The weak moments were unlimited – I had a lot of stops and starts and times when I would wail to Steven in the middle of a feed that I couldn’t do it anymore. He and I had both been adamant about going the minimum 3 months at least until I went back to work, but I was beginning to wonder if I’d last 3 weeks. “This is just not right, it’s not supposed to be like this.” He was always concerned and as much as he encouraged me to keep going, he was the first to give me the out I needed when he saw how miserable I was. “It’s not worth you being in this much pain, I think you should stop.” Strangely, knowing that he was okay with me stopping was what kept me going. I’d tell myself that tomorrow would be the last day, and tomorrow would come but I couldn’t bring myself to stop. As long as the baby continued to need me, I would bear through it.
In the wee hours of the morning I was nestled in the rocker in his room, nursing him in the dark with the glow of my iPhone being the only nightlight. Every day during this time I was trolling the breastfeeding forums – led there by a slew of Google searches – “when will breastfeeding stop hurting?”, “benefits of breastfeeding”, “proven benefits of breastfeeding”, “minimum breastfeeding term”, “breastfeeding pain”, “nipple pain”, “latching techniques”, and the ever popular “I hate breastfeeding”. It wasn’t getting any easier but it helped to know so many other moms were struggling like I was. I kept wondering why no one had warned me – someone should have twisted my nipples really hard then stuck them with needles and said “there, that’s what it feels like. Enjoy!”.
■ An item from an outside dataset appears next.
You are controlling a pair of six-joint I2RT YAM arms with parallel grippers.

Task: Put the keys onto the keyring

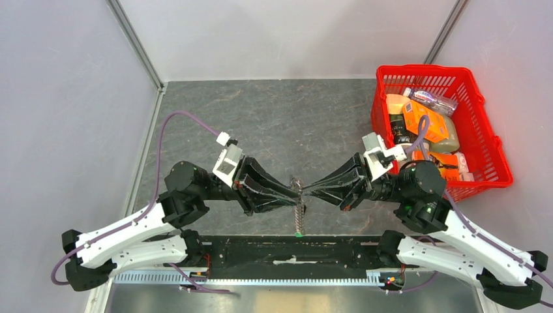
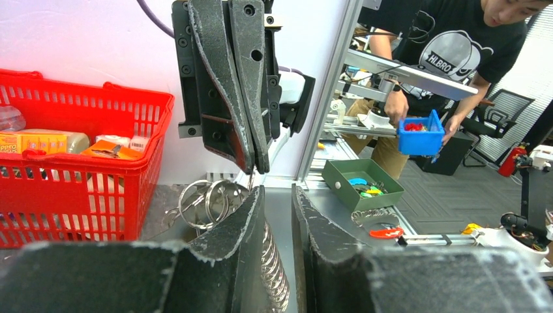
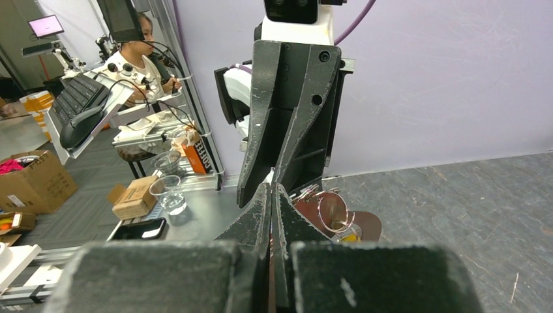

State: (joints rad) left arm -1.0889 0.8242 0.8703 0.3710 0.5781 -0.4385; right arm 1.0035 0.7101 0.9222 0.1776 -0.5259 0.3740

But I kept going – I’m not sure how but I did, and miraculously in month four, things finally started to turn around. It stopped hurting, and his feed times were shorter and more predictable. By month five I found myself looking forward to our time together and realized that it was one of my favorite things about being a Mom. Now, in month fifteen, I’m having trouble admitting to myself that I’m not ready to wean. Two years, do I dare?